他RDBとの比較(MySQL・PostgreSQL・Oracle)
- 正規表現関数:PostgreSQL/Oracleは
REGEXP_REPLACE等を標準サポート。SQL Serverは原則非対応(CLRやアプリ側対応が現実的)。 - TRIM:他RDBは古くからサポート。SQL Serverは2017で追加。
- 文字列結合:SQL Serverは
+、PostgreSQLは||も可。NULLの扱いに差異。 - 検索関数:SQL Serverは
CHARINDEX/PATINDEX、OracleはINSTR、PostgreSQLはPOSITION/STRPOS。 - 大文字小文字:SQL Serverは照合順序依存、他RDBは関数指定で柔軟に制御可能。
補足:FORMAT関数とバージョン差
FORMATは2012で追加。日付や数値の表記を柔軟に出力できますが、パフォーマンス低下に注意。

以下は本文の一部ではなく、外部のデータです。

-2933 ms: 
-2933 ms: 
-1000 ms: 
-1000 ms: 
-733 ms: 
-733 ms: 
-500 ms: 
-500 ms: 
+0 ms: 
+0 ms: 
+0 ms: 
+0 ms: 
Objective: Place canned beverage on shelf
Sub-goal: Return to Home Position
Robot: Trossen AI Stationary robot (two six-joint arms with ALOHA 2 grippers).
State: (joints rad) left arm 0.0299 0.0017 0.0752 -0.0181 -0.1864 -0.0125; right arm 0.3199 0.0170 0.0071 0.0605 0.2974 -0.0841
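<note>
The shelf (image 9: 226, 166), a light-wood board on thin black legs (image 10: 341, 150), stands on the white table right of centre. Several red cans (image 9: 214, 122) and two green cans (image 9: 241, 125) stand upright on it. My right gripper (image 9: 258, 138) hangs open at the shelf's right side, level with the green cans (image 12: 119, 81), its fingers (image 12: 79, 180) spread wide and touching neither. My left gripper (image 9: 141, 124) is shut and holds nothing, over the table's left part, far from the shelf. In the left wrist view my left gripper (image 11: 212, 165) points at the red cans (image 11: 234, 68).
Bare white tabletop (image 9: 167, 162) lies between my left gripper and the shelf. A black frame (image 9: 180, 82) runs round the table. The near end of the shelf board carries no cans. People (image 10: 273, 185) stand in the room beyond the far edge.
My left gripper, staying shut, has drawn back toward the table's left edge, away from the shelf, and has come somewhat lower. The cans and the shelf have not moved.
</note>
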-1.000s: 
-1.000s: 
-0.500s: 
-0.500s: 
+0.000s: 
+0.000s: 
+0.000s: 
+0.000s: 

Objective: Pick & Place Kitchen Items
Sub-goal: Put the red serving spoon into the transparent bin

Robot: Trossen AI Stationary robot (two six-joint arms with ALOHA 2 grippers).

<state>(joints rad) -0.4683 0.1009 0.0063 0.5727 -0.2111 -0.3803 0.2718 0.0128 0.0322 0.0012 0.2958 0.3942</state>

SELECT FORMAT(GETDATE(), 'yyyy/MM/dd'); -- '2025/10/01'
まとめ
SQL Serverの文字列関数は実務での出番が多く、基本(LEN/LEFT/RIGHT/SUBSTRING/REPLACE)に加えて、2017以降のTRIM/CONCAT_WS/STRING_AGG/TRANSLATEが使えると効率が上がります。
正規表現が標準で使えないなどの制約はあるものの、設計と書き方を工夫すれば十分に対応可能です。